What this task involves -
Within the data that follows, set down exactly the lines from the one containing "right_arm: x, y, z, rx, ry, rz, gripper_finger" through the one containing "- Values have", both ends included.

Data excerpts
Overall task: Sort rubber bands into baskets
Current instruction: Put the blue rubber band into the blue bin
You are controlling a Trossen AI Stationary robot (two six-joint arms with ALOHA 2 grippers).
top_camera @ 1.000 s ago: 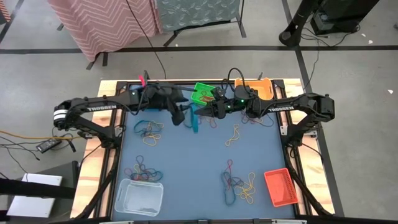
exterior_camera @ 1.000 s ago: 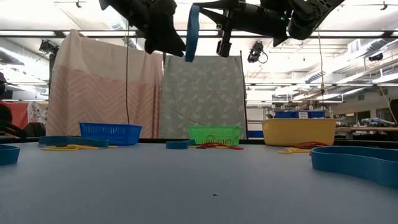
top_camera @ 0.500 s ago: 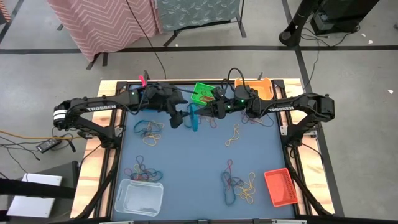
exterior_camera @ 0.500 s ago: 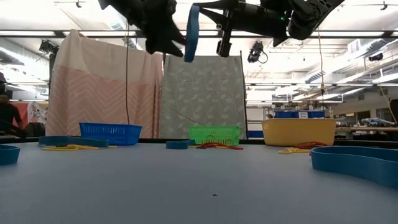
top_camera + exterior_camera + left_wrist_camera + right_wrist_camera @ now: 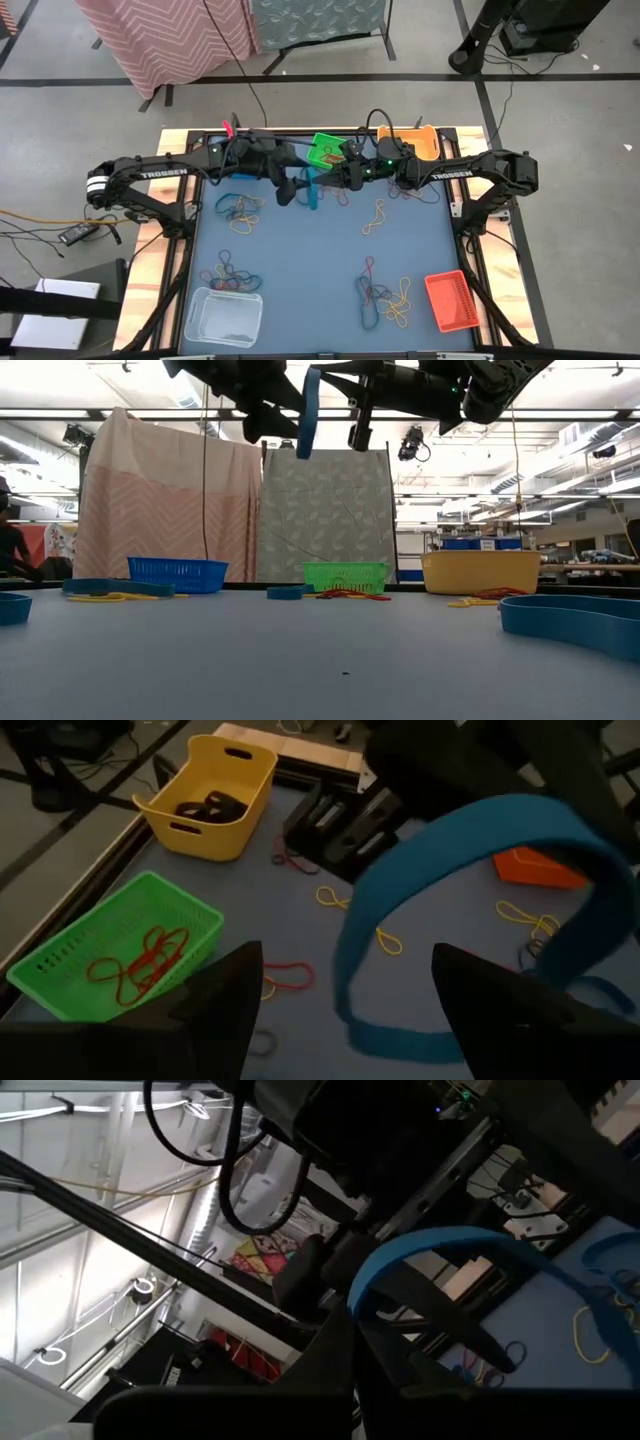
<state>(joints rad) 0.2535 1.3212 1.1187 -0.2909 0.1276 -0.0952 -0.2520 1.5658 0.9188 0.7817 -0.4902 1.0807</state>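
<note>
Hanging from the right gripper (image 5: 318, 182), a wide blue rubber band (image 5: 308, 412) is now carried by that arm alone. A second ago the left gripper (image 5: 284, 186) was closed much nearer the band; it has since spread its fingers fully and drawn slightly clear, so the handover to the right arm appears complete. The band can next go to the blue basket (image 5: 178, 573) at the table's far edge.

Both arms reach inward from opposite sides and meet high above the blue table mat (image 5: 310, 260), near the green basket (image 5: 325, 151). The right gripper's fingers are pinched shut on the band's upper end; the loop droops freely below. The left gripper stands wide and empty just beside the band.

Loose rubber bands (image 5: 238, 213) remain scattered in clusters on the mat.
</note>
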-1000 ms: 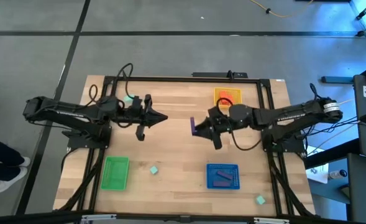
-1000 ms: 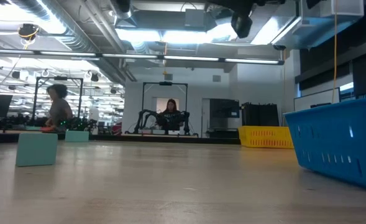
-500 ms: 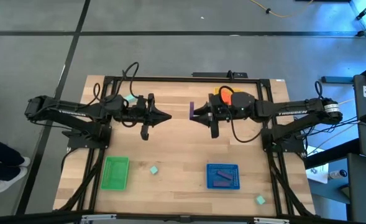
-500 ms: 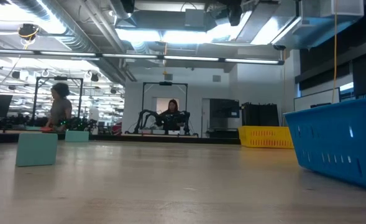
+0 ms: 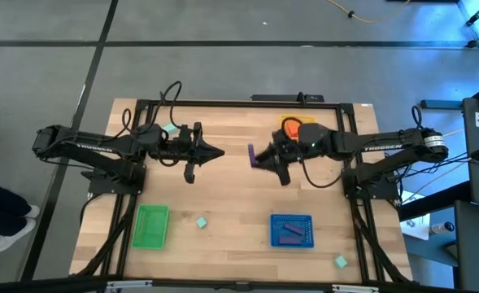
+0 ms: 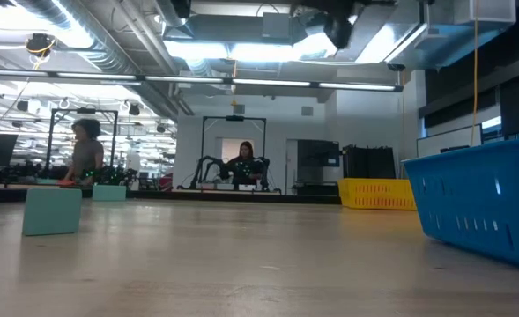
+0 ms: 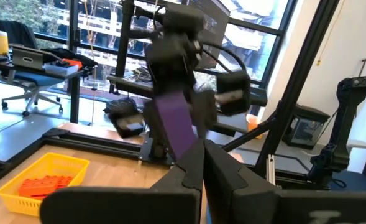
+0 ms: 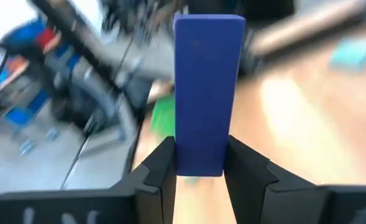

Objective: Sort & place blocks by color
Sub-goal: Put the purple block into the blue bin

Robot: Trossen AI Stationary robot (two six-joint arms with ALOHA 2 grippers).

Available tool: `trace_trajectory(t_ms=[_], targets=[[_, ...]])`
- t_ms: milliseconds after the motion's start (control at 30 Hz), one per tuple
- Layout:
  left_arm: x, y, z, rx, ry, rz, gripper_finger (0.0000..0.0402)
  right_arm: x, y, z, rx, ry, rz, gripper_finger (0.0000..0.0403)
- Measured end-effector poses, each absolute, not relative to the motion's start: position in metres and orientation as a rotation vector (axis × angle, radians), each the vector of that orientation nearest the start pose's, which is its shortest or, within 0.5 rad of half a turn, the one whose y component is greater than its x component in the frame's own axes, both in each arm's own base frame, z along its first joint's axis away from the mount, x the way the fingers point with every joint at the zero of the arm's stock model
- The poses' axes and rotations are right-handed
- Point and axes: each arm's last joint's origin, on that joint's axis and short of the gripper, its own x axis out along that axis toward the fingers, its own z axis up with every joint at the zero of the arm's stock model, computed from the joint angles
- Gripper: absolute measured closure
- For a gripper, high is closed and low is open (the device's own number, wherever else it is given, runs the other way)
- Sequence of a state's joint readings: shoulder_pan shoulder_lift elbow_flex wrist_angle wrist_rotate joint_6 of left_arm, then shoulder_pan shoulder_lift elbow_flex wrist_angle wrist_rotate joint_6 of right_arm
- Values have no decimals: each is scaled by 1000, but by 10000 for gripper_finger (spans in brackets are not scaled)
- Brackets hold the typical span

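Right gripper [image 5: 259, 156]: you have it clamped on a purple block [image 8: 206, 87], the bar standing upright between the two fingers, held over the table's middle, toward the far edge.
Change: a second ago it hung nearer the middle with the block; half a second ago it swung toward the far edge; now it tips slightly back, so you are mid-carry, nothing released.
Left gripper [image 5: 215, 154]: waits over the table's left-middle, its fingers together on nothing, pointing at the right one.
Blue tray [image 5: 291, 229]: near the near edge, already holding purple pieces; I judge this is where your bar goes.
Yellow tray [image 7: 44, 178]: far side, holding orange-red blocks [image 7: 43, 185].
Left to do: mint blocks [image 5: 201, 221] lie loose on the table; the green tray [image 5: 151, 225] looks empty.
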State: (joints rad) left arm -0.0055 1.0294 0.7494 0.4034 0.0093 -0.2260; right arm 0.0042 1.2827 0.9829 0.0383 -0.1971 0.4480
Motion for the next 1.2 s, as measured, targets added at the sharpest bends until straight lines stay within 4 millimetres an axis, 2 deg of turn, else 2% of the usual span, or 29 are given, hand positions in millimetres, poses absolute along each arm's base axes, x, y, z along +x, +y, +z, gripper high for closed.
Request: trace_trajectory(t_ms=[100,333,500,633,1000,1200], targets=[[232,-1,332,-225,-121,-28,402,283,28,303,554,489,214,298],[232,-1,331,-201,-119,-26,402,249,102,280,695,927,327,298],[232,0,331,-194,-119,-22,402,220,135,264,704,1161,215,298],[232,0,331,-181,-118,-20,402,214,148,248,678,1268,102,298],[232,0,331,-174,-116,-18,402,236,166,192,592,1439,15,298],[232,0,331,-174,-116,-17,402,242,170,171,562,1503,-4,298]])
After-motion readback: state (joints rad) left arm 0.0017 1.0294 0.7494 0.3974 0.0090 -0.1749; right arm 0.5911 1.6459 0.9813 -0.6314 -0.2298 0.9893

Output of the task -
  right_arm: x, y, z, rx, ry, rz, gripper_finger (0.0000..0.0403)
- Measured end-effector poses, each absolute, not relative to the motion's start: position in metres and orientation as a rotation vector (axis × angle, radians), each the vector of that orientation nearest the start pose's, which is its shortest or, within 0.5 rad of half a turn, the one whose y component is greater than its x component in the frame's own axes, both in each arm's own base frame, z along its first joint's axis away from the mount, x the way the fingers point with every joint at the zero of the arm's stock model
- The poses' axes and rotations are right-handed
- Point and axes: each arm's last joint's origin, on that joint's axis and short of the gripper, its own x axis out along that axis toward the fingers, its own z axis up with every joint at the zero of the arm's stock model, computed from the joint angles
- Gripper: absolute measured closure
- For a gripper, high is closed and low is open (the device's own number, wherever else it is given, runs the other way)
- Sequence of a state's joint readings: shoulder_pan shoulder_lift elbow_flex wrist_angle wrist_rotate joint_6 of left_arm, then shoulder_pan shoulder_lift elbow_flex wrist_angle wrist_rotate joint_6 of right_arm
- Values have no decimals: each is scaled by 1000, but by 10000 for gripper_finger (spans in brackets are not scaled)

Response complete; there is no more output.